= Donaulied =

German drinking song about a rape

The Donaulied ("Danube song") is a German song (Lied) that, in most versions, describes the rape of a young woman sleeping on the bank of the Danube. It is frequently sung at festivities as a drinking song.

== Texts ==
The text of the Donaulied is the account of a man who walks along the bank of the Danube, where he finds a young woman sleeping. Depending on the version, he rapes her or he has consensual sex with her as she wakes up.

The earliest known text of the Donaulied was dated to 1850 by Johann Lewalter, who attributed it to the village of Guntershausen. This version went:
| German text | Translation |
| Einst ging ich am Ufer der Donau und fand Ein schlafendes Mädchen im weißem Gewand. | I once walked along the Danube and found A sleeping girl in a white dress. |
| Da stand ich ganz stille und rührte mich nicht Und schaute ihr immer ins schöne Gesicht. | I stood very still and did not move And gazed steadily into her beautiful face. |
| Da ward mir auf einmal mein Herzchen so schwer, Da hört ich das Rauschen der Donau nicht mehr. | All of a sudden my little heart became so heavy, All of a sudden I didn't hear the Danube's roar any more. |
| Und als nun das Mädchen vom Schlafe erwacht, Da war ja das Opfer der Liebe vollbracht. | And once the girl woke up from her sleep, The sacrifice of love had been accomplished. |
| Dass du wirst mein Weibchen und ich werd dein Mann! Und übrigens geht es die Leute nichts an. | So that you become my little wife and I your husband! And besides, this does not concern anybody else. |
| Dass du bist mein Weibchen, des bin ich so froh, Das verdanken wir beide ner hüpfenden Floh. | For that you are my little wife, I am so glad, That we both owe to a hopping flea. |
A longer version published by Tobias Krummschnabel in 1870 portrays the sex as consensual. Many other versions of the text exist, some of which are very sexually explicit; these versions may date to the First World War. Most portray the encounter as a rape, especially those published prior to 2012. In that year, the Schlager music singer Mickie Krause released an album of party songs including a consensual version of the Donaulied.

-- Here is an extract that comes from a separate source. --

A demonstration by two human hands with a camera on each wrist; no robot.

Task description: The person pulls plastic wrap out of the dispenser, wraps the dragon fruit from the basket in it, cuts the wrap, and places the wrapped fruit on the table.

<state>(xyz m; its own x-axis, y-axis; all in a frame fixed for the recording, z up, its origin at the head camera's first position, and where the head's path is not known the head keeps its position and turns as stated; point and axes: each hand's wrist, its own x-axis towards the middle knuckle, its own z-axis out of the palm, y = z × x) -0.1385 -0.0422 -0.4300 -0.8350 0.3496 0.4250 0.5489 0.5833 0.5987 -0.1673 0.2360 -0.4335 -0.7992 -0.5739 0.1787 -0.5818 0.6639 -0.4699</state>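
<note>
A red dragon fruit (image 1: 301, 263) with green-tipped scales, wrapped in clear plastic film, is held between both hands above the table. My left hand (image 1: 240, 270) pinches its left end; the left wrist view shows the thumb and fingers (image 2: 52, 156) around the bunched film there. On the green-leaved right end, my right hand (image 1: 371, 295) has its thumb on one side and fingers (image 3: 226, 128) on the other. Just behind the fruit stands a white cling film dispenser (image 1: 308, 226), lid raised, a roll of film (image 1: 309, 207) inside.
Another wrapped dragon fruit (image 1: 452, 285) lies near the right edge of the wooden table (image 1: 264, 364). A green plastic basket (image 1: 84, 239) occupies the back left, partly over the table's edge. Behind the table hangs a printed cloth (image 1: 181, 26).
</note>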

One of the cruder versions of the Donaulied, made available in 2020 by the German student Corinna Schütz as part of a petition against sexual violence in songs, has the encounter end like this, after the woman complains that her rapist has made her pregnant and that she can't afford any more children:
| German text | Translation |
| Du saublöde Schlampe, was denkst du von mir Oh oh oh olalala Ich trage doch immer den Gummi bei mir Oh oh oh olalala | You fucking stupid slut, what do you think of me? Oh oh oh olalala I've always got a rubber on me Oh oh oh olalala |
| Ich steh auf der Brücke und wink mit dem Hut Oh oh oh olalala Hier hast du nen Heller, der Fick der war gut Oh oh oh olalala | I stand on the bridge and wave with my hat Oh oh oh olalala Here's a coin for you, that was a good fuck Oh oh oh olalala |
| Und die Moral von der Geschicht Oh oh oh olalala Schlafende Mädchen die vögelt man nicht Oh oh oh olalala | And the moral of the story is Oh oh oh olalala Sleeping girls are not for fucking Oh oh oh olalala |

== Reception in Germany ==
The Donaulied has been sung "for generations" during festivities in Germany, and is reproduced in song text collections of the Oktoberfest and other beer festivals. It is part of a tradition of sexually explicit drinking songs in Germany, most of which have long been considered insignificant and were not covered by scholars of popular music, except for a brief period of interest in the 1920s.

In May 2020, the Donaulied became the subject of public debate in Germany as the Passau student Corinna Schütz launched an online petition against "beer tent sexism". The petition asked people to stop singing the song because it normalized and glorified sexual violence against women. By 2 June, more than 23,000 people had signed the petition, but Schütz also received death threats and other hate-filled messages in response to her petition.